Senators wanted to know what the Defense Department is doing to prevent civilian deaths, with one Democrat saying he has “serious constitutional concerns” about Hegseth’s claim that the 60-day legal limit for the war with Iran is on pause during the ceasefire. Gen. Dan Caine also told senators that Russia has aided Iran’s war effort, but declined to go into details publicly.
After weeks of delay, the House voted Thursday to fund much of the Department of Homeland Security, but not its immigration enforcement operations. The bipartisan package now heads to President Donald Trump to sign to end the longest agency shutdown in history and avoid another round of airport disruptions. Much of Trump’s immigration agenda, which is central to the dispute, is being funded separately.
The price of Brent crude oil briefly surged past $126 a barrel early Thursday as stalled U.S.-Iran talks raised doubts over the reopening of the Strait of Hormuz and a permanent end to the Iran war. That shock to oil supplies and prices is putting pressure on Trump, who on Thursday floated a new plan to reopen the strait.
Here's the latest:
The defense secretary is exiting the hearing room after a nearly three-hour hearing before the Senate Armed Services Committee.
Hegseth faced some tough questions from senators, especially Democrats, on a range of issues, including the Iran war, his efforts to remake military culture, the management of munition supplies and U.S. support for Ukraine.
Hegseth fired back at Democrats during several exchanges, and he emerged with a number of Republicans expressing support for his leadership.
At the hearing’s end, a solitary anti-war protester shouted her disapproval of the Iran war as she exited the room.
Hegseth is telling senators that the Pentagon needs the $1.5 trillion proposed by the Trump administration, which would be a historic boost to defense spending and increase the Pentagon’s budget by over 40% from the previous year.
Sen.
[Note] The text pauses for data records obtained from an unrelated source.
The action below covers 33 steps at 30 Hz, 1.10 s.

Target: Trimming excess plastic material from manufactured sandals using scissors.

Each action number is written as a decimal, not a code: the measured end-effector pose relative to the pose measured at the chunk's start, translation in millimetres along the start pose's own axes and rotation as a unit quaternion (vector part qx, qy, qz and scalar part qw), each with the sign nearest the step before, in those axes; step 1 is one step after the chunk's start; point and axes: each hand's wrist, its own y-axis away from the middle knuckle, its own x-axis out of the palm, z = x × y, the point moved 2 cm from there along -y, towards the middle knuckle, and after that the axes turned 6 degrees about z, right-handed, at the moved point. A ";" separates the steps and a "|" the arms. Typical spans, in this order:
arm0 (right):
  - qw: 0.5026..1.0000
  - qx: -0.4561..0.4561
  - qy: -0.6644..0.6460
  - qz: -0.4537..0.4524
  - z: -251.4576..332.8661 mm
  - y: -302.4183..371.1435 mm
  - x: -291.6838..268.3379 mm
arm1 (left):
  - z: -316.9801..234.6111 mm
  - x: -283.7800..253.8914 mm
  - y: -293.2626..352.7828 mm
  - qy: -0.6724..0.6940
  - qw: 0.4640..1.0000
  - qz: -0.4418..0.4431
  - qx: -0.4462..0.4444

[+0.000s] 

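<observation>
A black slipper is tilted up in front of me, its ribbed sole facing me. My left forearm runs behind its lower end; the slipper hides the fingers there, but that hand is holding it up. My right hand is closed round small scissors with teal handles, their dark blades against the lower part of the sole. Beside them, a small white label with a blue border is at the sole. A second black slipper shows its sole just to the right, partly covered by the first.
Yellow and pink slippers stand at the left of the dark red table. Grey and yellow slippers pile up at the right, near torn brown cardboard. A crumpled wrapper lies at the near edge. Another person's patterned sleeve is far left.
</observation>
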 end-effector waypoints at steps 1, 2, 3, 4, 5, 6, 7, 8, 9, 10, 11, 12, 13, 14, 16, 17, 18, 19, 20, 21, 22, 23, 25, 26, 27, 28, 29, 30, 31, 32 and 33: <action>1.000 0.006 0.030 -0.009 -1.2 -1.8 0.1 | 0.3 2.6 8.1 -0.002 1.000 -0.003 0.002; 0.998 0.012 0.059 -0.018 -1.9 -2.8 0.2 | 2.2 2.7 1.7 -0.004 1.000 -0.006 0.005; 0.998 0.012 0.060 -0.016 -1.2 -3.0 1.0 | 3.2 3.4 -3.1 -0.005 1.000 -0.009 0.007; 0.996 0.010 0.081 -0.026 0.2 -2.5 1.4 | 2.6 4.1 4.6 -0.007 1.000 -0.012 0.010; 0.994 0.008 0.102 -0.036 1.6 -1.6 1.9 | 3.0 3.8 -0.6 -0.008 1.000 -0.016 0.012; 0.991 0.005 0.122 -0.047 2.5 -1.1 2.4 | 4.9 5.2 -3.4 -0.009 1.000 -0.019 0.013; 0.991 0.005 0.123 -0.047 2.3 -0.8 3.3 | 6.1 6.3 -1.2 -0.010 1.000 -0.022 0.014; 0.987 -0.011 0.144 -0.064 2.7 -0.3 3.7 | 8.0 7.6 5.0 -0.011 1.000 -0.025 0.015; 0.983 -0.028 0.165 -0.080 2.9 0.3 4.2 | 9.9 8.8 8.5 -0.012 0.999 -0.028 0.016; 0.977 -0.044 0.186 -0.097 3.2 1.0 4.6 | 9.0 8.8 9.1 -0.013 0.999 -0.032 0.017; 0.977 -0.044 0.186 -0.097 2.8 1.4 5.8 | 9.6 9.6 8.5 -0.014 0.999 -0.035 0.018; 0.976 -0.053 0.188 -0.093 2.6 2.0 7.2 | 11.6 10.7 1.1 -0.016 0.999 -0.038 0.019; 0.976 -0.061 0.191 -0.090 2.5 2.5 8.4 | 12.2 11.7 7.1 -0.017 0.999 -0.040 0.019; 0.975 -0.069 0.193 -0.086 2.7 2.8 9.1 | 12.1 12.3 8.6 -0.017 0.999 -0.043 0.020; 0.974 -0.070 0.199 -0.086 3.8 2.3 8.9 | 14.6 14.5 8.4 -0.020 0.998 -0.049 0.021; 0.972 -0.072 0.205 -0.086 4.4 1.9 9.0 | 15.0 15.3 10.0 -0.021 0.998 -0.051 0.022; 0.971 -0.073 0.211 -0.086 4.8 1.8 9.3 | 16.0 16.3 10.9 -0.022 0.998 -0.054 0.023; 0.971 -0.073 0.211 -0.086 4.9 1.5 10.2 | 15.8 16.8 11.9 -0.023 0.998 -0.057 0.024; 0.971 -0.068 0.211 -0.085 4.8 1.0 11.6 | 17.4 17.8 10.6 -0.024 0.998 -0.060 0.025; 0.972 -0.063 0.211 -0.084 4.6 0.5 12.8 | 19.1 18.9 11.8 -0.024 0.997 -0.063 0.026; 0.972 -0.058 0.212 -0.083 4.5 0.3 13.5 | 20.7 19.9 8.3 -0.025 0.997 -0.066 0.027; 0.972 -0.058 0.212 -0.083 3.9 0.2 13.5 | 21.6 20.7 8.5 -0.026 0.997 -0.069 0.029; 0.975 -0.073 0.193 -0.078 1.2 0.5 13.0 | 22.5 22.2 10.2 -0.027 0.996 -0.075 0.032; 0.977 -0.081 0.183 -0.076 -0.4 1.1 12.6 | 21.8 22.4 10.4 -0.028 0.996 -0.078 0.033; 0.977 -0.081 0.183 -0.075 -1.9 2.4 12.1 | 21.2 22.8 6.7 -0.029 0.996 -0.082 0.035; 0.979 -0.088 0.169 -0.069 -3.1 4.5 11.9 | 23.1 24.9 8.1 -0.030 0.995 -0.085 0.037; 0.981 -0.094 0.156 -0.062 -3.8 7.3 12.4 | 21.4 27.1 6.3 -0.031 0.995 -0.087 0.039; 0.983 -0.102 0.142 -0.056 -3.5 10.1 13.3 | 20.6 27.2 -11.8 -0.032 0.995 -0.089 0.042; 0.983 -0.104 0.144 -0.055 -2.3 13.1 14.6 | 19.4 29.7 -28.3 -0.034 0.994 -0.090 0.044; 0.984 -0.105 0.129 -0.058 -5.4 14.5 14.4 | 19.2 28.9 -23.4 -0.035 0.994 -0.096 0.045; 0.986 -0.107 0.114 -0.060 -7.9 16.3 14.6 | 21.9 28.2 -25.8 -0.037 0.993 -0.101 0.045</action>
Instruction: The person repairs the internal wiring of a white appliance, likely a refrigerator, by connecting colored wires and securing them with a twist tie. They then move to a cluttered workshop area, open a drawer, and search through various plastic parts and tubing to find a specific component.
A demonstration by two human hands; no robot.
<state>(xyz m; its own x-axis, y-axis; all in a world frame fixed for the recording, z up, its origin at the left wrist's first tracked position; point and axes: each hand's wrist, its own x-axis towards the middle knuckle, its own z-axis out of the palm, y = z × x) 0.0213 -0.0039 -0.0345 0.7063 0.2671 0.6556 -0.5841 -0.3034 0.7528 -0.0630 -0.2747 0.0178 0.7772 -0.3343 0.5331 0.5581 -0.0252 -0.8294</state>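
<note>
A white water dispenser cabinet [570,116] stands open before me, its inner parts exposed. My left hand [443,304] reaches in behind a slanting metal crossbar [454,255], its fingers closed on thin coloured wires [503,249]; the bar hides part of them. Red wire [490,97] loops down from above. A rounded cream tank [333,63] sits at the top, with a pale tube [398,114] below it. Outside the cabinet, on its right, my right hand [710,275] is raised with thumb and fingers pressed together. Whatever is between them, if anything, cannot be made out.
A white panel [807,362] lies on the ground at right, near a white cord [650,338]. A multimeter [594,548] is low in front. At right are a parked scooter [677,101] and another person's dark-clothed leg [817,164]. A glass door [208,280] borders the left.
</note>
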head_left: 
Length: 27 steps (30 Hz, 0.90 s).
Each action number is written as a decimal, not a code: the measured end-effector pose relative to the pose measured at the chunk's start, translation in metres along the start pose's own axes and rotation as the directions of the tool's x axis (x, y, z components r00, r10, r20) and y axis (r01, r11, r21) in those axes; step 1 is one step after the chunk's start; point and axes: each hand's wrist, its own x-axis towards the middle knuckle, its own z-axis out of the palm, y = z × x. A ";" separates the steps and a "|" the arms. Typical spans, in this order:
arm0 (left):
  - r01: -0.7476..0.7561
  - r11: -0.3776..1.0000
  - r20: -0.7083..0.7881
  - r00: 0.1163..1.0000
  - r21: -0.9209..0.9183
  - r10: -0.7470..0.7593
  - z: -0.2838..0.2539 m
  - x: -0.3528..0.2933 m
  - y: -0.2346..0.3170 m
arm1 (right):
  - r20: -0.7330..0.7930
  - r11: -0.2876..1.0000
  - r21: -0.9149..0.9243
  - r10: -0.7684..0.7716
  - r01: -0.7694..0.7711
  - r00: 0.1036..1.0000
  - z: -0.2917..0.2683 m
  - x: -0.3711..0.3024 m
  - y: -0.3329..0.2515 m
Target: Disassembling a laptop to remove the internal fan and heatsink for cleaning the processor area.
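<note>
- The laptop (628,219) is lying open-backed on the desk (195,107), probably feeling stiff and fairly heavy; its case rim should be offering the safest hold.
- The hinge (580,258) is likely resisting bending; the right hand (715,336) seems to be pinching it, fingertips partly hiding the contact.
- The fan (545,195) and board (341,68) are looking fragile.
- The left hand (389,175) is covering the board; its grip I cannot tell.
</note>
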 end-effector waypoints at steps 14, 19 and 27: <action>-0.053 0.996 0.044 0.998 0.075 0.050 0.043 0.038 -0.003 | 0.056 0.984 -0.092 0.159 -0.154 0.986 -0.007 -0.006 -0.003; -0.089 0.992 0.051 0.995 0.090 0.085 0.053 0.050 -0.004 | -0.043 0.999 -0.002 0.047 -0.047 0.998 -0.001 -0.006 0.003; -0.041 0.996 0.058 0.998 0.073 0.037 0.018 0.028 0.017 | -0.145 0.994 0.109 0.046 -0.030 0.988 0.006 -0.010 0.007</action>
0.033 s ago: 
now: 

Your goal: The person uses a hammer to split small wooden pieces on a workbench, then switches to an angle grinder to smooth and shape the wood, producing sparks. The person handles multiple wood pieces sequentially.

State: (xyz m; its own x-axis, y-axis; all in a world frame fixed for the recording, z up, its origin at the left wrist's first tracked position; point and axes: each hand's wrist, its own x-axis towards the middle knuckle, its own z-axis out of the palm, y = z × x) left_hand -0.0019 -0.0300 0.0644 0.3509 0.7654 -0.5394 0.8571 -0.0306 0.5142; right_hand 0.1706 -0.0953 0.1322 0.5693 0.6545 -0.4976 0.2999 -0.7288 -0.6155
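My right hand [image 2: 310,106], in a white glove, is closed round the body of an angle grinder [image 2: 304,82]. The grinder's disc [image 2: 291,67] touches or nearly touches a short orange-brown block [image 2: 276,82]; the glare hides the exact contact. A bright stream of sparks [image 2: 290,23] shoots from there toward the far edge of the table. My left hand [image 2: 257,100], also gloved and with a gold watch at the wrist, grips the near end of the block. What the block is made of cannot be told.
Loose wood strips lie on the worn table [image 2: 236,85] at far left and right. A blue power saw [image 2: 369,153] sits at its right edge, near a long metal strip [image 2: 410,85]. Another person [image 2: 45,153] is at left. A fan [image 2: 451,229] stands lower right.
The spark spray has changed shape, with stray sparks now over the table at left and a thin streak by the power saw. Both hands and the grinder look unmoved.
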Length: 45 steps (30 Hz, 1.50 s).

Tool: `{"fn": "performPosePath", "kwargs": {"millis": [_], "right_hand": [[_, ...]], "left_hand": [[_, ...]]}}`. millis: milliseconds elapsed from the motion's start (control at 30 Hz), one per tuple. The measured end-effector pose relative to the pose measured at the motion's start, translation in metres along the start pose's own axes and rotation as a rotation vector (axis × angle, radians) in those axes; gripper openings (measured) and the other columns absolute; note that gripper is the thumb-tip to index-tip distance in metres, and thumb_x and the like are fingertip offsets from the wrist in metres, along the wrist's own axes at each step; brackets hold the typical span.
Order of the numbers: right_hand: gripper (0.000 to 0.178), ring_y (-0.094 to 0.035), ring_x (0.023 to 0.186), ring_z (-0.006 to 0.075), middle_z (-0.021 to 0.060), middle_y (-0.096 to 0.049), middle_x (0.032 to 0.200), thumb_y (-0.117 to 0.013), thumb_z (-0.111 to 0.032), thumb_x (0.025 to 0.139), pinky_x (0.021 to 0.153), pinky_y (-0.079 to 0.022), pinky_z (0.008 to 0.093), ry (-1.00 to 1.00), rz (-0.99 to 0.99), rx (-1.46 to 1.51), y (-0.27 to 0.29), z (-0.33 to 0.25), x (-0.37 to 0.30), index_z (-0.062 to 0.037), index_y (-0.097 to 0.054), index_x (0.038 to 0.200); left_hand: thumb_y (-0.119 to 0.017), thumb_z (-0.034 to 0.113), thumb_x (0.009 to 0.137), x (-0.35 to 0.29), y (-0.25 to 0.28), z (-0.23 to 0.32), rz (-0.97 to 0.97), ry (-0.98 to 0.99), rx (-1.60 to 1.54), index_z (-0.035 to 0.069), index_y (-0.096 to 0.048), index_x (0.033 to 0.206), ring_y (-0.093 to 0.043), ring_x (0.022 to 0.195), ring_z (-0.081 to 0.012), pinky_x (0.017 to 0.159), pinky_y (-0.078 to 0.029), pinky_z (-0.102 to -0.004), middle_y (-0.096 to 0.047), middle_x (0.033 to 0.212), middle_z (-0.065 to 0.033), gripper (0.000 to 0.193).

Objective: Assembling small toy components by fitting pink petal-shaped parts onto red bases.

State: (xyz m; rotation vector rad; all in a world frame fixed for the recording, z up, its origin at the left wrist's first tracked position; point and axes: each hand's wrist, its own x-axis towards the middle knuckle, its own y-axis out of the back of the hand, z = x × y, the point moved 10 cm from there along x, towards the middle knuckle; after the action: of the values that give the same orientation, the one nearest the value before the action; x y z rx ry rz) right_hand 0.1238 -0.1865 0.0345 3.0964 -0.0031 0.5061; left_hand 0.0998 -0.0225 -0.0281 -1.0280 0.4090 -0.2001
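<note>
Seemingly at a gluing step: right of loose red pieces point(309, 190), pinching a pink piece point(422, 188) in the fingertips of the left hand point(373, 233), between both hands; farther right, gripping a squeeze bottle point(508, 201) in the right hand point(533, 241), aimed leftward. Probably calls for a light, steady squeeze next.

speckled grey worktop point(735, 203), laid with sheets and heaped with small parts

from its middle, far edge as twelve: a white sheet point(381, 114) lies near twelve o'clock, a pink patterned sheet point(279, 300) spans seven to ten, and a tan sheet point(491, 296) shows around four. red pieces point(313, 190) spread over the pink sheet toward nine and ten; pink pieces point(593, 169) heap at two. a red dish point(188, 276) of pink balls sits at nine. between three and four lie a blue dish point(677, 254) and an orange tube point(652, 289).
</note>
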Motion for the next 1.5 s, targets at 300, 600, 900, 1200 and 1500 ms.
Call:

Mark Kelly, an Arizona Democrat, questioned whether such an increase was really necessary and told Hegseth that “some of this stuff we either don’t need or it’s not going to work.”
But Hegseth pushed back.
“The budget reflects the realities of the world we live in and the capabilities we’re going to need,” he said.
The House on Thursday approved funding for much of the Department of Homeland Security after weeks of delays, while leaving out immigration enforcement operations.
Speaker Mike Johnson, who had previously dismissed the Senate-passed bill as a “joke,” praised the chamber for ending the longest agency shutdown in history. He acknowledged that “the process around here is cumbersome,” but said “Republicans continue to deliver for the American people.”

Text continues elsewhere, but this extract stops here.